The “growth” mindset builds on the idea that we can choose our attitude toward change and about what it means to fail or succeed. And that if we believe we can learn something new or develop a skill set that is needed to realize a goal, we will be more likely to stick with the process until we have mastered it. 
In Mindset: The New Psychology of Success, Stanford University researcher Carol Dweck writes that mind sets are powerful driver of perceptions about self and others as well as one’s capabilities and place in the world. “Mindsets frame the running account that’s taking place in peoples’ heads,” she states. “They guide the whole interpretation process.” Dr. Dweck’s work identifies 2 distinctly different mindsets that have the greatest implications to successful learning and change over the lifespan, the “Growth mindset” and the “Fixed mindset.”

by Jude Treder-Wolff LCSW, CGP, MT, CPAI
The Fixed mindset holds that our intelligence, talent and ability to change are fixed, and there is nothing we can do to expand them. Because of this perspective that our potentials are predetermined, failure and mistakes are viewed as very discouraging signs that we are inadequate, unlucky or just not cut out for success.

The Growth mindset holds that our intelligence, raw talent and potential are just a starting point, and and we can continue to develop them through learning and experiences. This perspective views failures and mistakes as proof that we are moving beyond what is safe and known, trying out new information and developing skills that require practice and diligence. We can achieve emotional, psychological and cognitive growth that results in enhanced stress resilience, greater overall well-being but even more remarkably, heightened intelligence.

In this workshop we are looking at 3 intersecting elements of the "growth" mindset: 
Brain Plasticity

BELIEFS are the underlying principles that shape our thinking and behavior. 
They are often unconscious or operate just below the level of awareness, and only emerge into the conscious mind when they are challenged in some way. Some underlying beliefs associated with the "fixed" mindset - and that impact the ability to learn and change include 
"If I am not good at something I should not do it at all" 

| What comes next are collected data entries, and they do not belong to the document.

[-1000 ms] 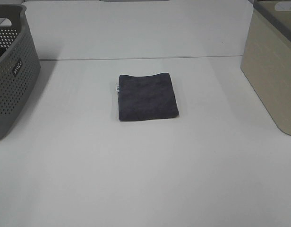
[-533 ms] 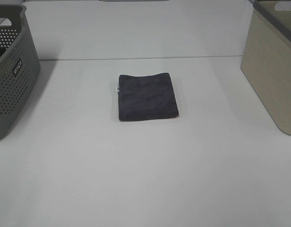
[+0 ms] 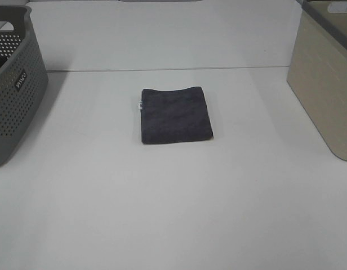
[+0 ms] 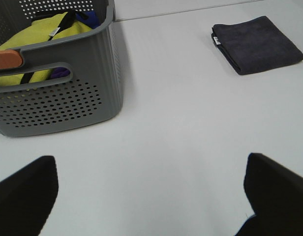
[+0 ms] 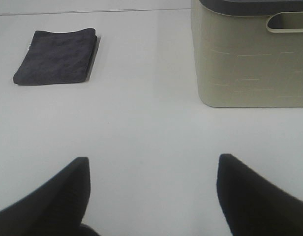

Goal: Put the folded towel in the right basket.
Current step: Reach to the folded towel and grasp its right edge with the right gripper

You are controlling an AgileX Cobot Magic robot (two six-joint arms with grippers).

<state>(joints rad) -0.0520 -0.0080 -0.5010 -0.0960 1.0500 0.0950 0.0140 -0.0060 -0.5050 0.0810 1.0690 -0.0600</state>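
Observation:
A dark grey folded towel (image 3: 175, 115) lies flat in the middle of the white table; it also shows in the left wrist view (image 4: 256, 44) and the right wrist view (image 5: 56, 56). The right basket (image 3: 327, 79) is beige and stands at the table's right edge; its wall and handle slot show in the right wrist view (image 5: 250, 59). My left gripper (image 4: 150, 191) is open and empty, well short of the towel. My right gripper (image 5: 151, 189) is open and empty, short of both towel and basket. Neither gripper shows in the exterior high view.
A grey perforated basket (image 3: 13, 90) stands at the table's left edge. In the left wrist view it (image 4: 58, 93) holds yellow and blue cloth. The white table (image 3: 173, 214) runs wide around the towel.

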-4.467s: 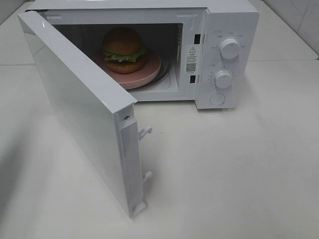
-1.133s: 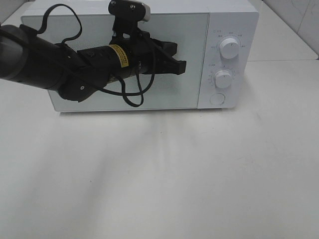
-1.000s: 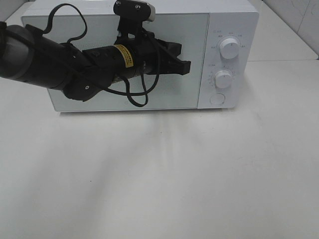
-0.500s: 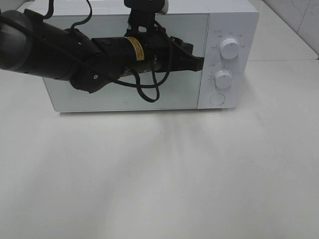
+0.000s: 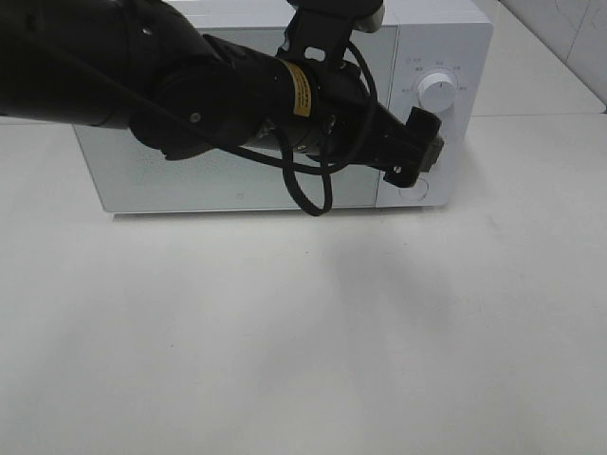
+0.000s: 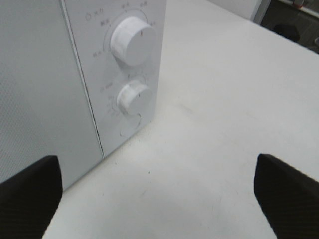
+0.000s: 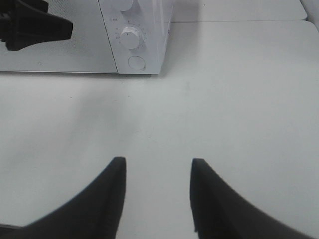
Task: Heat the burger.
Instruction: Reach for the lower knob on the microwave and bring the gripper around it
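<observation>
Burger out of sight in every view; only a shut door point(image 5: 142, 180) on the white microwave point(image 5: 469, 52), upper middle of the high view. Across that door, reaching in from the upper left, the black left arm point(image 5: 142, 76). Left gripper point(image 5: 418, 149) in front of the control panel, right of centre, just below the upper knob point(image 5: 437, 92). Spread wide, with fingers point(image 6: 27, 191) in the two lower corners of the left wrist view and nothing between them but bare table point(image 5: 360, 341). Ahead of it, in the upper left of that view, the lower knob point(image 6: 133, 97), clear of both fingers, and a round button point(image 6: 130, 125) just beneath. Right gripper point(image 7: 155, 172) low in its own view, partly parted, holding nothing, above the table and well apart from the microwave.
</observation>
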You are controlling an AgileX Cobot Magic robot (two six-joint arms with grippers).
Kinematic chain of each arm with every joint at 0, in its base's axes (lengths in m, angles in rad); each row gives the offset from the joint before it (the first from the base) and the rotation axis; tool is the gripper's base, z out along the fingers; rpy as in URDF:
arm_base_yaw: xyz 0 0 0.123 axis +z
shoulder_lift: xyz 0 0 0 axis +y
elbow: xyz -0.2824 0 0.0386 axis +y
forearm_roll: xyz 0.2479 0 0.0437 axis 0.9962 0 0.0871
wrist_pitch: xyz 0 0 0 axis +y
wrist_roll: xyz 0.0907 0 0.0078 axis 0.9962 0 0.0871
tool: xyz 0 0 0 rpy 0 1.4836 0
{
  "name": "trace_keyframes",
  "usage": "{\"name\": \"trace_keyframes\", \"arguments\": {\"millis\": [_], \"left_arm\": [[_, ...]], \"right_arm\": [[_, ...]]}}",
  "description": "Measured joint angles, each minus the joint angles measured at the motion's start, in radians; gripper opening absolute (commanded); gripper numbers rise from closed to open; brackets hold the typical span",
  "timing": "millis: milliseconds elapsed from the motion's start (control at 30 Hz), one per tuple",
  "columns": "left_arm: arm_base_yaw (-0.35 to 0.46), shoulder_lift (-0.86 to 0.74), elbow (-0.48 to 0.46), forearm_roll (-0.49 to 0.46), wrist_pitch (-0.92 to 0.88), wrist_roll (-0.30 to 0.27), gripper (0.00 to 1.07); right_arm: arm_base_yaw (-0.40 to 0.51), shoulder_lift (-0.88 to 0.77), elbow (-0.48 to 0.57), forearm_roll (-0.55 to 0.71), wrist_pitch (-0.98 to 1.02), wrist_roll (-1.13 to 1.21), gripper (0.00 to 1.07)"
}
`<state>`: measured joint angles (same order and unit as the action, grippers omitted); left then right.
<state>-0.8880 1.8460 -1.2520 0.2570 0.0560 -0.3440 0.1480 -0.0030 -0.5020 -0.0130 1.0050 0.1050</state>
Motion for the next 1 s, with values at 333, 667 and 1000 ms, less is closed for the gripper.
{"name": "trace_keyframes", "arguments": {"millis": [333,667,1000], "left_arm": [[-0.077,-0.124,-0.002,-0.023,0.357,0.0,1.03],[-0.078,-0.199,-0.003,-0.1,0.717,0.0,1.03],[0.057,-0.204,-0.003,-0.121,1.016,0.018,1.03]], "right_arm": [[0.0,0.0,0.0,0.0,0.0,0.0,0.41],[0.0,0.0,0.0,0.0,0.0,0.0,0.41],[0.0,0.0,0.0,0.0,0.0,0.0,0.41]]}}
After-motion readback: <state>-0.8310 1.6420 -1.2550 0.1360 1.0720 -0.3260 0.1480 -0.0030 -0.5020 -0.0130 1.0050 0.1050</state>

"Good things happen to good people, so if a bad thing happens to me I must have done something to deserve it;"  

"People in my family are natural winners (so if this is hard for me I cannot admit it);
"I'm not creative (or smart/ athletic/interesting etc;'
"Mistakes are a sign that I should not be doing this at all;"
"Failure means I should just stop;'
"The intelligence I was born with is as good as it gets."
"Talent is something you either have or do not have."

These and similar "fixed" mindset beliefs make it very difficult to manage failures, setbacks and struggles. 

The "growth" mindset operates from a different set of beliefs that can be learned. 
"I don't have to be naturally good at something to take the time to learn skills for getting better at it;" 
"Effort is more important than outcome - if I put the effort in I will learn this material/get better at this new thing;" 
"Good and bad things happen to all people, its what we do in response to it that really matters."
"Natural ability is just a starting point for success - what matters is effort to develop it."
"Mistakes are important for figuring out what works and what doesn't." 
"Failures are part of any learning curve and important ways to figure out what to do differently in future attempts."
“Creative thinking is a skill that I can develop”
"When I challenge myself my brain grows and my abilities grow with it."

BELONGING refers to a sense of our place in the world, the ability to make and sustain social relationships and handle ourselves in the environments we must navigate. Research discussed in the NY Times explored these issues among students at the University of Austin in Texas who were high achievers but came from challenging social environments and were dropping out at an alarming rate. Students who fell into the vulnerable groups were found to have negative thoughts about their place in the world of successful peers and about their own ability to improve. "The negative thoughts took different forms in each individual, of course, but they mostly gathered around two ideas," writes Paul Tough. "One set of thoughts was about belonging. Students in transition often experienced profound doubts about whether they really belonged — or could ever belong — in their new institution. The other was connected to ability. Many students believed in what Carol Dweck had named an entity theory of intelligence — that intelligence was a fixed quality that was impossible to improve through practice or study. And so when they experienced cues that might suggest that they weren’t smart or academically able — a bad grade on a test, for instance — they would often interpret those as a sign that they could never succeed. Doubts about belonging and doubts about ability often fed on each other, and together they created a sense of helplessness. That helplessness dissuaded students from taking any steps to change things."
Researchers David Yeager and George Walton at Stanford University — worked with University of Texas researchers to develop interventions for these at-risk students. They write that “seemingly ‘small’ social-psychological interventions-that is, brief exercises that target students’ thoughts, feelings and beliefs in and about school-can lead to large gains in student achievement and sharply reduce achievement gaps even months and years later. The interventions do not teach students academic content but instead target students’ psychology, such as their beliefs that they have the potential to improve their intelligence or that they belong and are valued in school.”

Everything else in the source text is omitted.